• **EXERCISE REQUIREMENTS**
Only a number is expected: how many lines in the entries that follow contain the word "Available"?
== INPUT RECORDS ==
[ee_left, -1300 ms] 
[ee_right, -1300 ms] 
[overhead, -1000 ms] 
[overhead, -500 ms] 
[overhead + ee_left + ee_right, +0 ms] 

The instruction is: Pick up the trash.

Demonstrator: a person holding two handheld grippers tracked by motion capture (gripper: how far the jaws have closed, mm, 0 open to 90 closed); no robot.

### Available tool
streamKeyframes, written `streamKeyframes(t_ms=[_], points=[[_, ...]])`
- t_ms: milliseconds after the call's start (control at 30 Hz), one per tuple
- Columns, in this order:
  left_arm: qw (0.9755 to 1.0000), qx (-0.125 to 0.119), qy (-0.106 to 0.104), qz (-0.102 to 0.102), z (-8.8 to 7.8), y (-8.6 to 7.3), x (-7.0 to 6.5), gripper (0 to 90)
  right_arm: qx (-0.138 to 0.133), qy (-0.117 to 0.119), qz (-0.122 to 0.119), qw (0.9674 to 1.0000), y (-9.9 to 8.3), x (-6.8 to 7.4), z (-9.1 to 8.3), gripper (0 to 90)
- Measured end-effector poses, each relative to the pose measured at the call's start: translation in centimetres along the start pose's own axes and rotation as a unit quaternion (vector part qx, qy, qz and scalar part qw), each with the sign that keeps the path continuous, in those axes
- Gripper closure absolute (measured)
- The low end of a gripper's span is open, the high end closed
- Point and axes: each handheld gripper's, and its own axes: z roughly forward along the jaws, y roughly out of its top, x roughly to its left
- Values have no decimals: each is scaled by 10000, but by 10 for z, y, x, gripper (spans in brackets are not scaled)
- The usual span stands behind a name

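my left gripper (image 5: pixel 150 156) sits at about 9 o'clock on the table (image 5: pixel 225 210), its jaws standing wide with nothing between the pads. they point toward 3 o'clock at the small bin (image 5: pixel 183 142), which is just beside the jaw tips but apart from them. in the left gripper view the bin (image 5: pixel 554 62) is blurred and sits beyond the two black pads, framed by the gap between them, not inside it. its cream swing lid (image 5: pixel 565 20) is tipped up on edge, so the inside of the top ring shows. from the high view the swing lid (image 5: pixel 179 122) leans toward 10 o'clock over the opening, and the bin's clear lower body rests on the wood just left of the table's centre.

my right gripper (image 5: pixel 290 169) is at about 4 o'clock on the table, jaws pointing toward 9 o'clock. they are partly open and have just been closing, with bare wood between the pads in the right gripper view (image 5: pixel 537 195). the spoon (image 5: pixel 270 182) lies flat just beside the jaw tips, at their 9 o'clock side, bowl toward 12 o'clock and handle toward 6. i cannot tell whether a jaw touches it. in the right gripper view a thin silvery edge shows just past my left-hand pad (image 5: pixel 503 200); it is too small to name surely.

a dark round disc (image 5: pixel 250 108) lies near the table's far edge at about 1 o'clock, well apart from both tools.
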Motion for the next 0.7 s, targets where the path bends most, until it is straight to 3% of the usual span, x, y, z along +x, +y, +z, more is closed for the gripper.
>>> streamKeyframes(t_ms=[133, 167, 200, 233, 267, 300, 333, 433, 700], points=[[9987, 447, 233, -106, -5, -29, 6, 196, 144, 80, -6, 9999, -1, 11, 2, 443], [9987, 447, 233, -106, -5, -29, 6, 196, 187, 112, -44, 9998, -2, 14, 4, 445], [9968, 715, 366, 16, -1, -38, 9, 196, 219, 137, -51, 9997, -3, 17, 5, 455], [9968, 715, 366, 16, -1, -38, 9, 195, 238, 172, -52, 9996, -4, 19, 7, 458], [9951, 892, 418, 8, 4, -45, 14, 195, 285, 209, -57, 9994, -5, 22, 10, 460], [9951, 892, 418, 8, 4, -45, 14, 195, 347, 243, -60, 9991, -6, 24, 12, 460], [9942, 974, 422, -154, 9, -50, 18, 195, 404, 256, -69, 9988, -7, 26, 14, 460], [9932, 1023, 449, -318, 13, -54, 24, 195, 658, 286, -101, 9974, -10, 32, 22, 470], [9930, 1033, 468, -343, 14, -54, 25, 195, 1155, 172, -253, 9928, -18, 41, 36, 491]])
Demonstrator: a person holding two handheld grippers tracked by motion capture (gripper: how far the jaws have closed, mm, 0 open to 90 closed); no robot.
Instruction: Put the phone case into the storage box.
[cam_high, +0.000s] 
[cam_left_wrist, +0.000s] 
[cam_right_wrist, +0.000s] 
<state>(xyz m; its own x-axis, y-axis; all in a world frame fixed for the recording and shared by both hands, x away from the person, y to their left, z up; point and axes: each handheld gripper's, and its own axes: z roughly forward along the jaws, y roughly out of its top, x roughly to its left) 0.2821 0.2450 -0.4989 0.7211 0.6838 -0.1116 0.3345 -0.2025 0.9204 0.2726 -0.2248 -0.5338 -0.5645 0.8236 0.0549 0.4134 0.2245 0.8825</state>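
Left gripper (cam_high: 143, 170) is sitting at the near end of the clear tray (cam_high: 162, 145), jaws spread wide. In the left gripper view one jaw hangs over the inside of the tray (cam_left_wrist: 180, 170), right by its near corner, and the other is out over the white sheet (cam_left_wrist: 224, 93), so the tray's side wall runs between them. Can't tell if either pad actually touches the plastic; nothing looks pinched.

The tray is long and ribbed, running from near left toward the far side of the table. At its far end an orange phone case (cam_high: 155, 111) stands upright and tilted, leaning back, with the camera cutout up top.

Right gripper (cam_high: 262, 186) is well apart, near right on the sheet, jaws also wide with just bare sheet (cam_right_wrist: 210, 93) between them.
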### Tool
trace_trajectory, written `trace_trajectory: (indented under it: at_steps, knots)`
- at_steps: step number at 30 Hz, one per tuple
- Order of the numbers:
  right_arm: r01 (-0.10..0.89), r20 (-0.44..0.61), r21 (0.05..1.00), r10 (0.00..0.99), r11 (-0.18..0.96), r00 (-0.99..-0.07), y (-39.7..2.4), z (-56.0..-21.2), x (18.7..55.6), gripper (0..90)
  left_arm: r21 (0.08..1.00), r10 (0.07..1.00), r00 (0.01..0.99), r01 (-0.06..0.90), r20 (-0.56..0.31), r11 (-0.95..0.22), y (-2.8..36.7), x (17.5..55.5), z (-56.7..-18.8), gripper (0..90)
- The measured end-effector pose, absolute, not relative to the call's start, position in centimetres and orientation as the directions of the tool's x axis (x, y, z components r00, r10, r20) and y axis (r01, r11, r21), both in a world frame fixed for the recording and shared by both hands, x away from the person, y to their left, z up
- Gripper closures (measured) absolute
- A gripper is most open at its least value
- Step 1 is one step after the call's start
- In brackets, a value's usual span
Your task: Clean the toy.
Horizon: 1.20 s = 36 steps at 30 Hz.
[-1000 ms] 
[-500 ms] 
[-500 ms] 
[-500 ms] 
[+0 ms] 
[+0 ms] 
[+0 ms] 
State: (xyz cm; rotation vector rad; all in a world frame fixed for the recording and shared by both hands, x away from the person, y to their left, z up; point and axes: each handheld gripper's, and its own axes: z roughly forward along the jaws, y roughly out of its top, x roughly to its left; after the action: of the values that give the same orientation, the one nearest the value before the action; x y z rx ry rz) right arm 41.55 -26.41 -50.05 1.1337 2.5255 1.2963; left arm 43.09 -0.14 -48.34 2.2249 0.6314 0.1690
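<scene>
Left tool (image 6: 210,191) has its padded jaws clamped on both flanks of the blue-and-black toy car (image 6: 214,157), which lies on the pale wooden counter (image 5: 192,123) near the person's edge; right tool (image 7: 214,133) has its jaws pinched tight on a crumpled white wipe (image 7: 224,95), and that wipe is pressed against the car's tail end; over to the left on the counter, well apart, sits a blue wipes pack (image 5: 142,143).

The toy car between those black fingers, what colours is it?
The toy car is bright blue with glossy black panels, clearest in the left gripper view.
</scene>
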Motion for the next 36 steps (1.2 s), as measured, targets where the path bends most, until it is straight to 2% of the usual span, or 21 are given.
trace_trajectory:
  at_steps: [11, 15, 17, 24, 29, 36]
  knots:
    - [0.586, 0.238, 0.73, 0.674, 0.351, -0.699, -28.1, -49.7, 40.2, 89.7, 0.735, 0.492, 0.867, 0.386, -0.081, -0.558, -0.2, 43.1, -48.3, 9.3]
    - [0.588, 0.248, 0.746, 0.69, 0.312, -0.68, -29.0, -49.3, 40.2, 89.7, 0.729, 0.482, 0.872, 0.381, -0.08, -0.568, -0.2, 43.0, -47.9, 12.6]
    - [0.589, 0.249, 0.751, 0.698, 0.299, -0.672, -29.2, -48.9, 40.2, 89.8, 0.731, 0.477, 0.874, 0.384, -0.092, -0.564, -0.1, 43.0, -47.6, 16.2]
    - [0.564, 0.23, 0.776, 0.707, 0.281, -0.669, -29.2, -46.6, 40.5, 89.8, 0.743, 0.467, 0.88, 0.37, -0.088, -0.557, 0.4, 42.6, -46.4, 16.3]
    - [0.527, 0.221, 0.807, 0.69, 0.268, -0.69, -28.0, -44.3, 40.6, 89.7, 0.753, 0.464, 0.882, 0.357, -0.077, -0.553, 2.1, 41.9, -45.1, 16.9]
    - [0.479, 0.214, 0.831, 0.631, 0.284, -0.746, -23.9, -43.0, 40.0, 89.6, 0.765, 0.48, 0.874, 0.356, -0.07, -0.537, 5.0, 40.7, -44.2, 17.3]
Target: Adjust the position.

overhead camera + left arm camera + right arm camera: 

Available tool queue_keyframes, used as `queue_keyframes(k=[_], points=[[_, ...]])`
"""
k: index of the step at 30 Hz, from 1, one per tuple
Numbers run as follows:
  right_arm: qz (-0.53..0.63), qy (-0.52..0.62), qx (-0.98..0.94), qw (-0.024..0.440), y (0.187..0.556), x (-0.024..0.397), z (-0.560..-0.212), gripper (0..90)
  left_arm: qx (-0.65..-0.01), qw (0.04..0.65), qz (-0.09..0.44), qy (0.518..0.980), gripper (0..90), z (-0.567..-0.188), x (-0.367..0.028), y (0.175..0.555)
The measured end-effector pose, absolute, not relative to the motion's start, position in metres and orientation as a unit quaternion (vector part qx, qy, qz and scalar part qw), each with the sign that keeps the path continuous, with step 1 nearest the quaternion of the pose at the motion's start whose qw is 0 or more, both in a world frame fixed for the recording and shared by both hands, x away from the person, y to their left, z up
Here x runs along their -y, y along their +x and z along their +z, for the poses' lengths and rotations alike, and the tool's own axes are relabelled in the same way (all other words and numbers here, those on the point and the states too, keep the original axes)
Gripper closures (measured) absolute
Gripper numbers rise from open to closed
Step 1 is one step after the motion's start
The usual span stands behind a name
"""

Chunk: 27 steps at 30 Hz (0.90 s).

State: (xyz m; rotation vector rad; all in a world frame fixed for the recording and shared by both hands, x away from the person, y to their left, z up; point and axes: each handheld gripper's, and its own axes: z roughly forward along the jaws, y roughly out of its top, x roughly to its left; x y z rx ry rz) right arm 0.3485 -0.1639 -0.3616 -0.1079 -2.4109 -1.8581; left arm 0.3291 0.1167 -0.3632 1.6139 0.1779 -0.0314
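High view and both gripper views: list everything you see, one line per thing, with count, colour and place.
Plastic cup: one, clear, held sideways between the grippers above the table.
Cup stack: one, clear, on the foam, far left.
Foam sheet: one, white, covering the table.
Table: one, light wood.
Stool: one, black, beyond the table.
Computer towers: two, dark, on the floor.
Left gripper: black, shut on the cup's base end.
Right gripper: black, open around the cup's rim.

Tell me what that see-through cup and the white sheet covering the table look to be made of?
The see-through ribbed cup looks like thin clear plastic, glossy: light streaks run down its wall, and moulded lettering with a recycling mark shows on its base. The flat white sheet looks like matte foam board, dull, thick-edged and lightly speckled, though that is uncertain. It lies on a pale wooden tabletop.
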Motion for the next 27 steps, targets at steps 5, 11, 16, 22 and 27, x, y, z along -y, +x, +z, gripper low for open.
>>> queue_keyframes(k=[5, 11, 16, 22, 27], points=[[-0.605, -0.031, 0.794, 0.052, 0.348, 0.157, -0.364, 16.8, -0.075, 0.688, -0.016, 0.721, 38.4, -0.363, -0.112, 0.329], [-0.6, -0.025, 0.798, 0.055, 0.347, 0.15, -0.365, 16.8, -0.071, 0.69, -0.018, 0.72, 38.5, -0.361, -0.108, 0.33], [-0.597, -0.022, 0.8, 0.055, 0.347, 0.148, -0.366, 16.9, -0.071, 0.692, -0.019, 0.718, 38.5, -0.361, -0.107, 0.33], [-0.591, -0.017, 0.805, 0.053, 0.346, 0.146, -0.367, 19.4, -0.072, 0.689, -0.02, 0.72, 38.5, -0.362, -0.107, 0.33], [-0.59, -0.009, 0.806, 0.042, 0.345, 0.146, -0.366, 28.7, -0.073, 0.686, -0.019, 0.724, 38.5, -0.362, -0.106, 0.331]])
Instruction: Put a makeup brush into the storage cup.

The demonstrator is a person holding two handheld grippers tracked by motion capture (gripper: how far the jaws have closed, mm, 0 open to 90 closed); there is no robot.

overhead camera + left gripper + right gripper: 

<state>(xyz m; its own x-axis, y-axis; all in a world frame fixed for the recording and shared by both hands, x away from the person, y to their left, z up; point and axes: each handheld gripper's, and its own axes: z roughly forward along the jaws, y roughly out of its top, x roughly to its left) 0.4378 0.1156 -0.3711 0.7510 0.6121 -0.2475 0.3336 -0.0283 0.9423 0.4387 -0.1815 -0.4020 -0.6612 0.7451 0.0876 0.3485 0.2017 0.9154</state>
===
• **WRITTEN REPLY**
2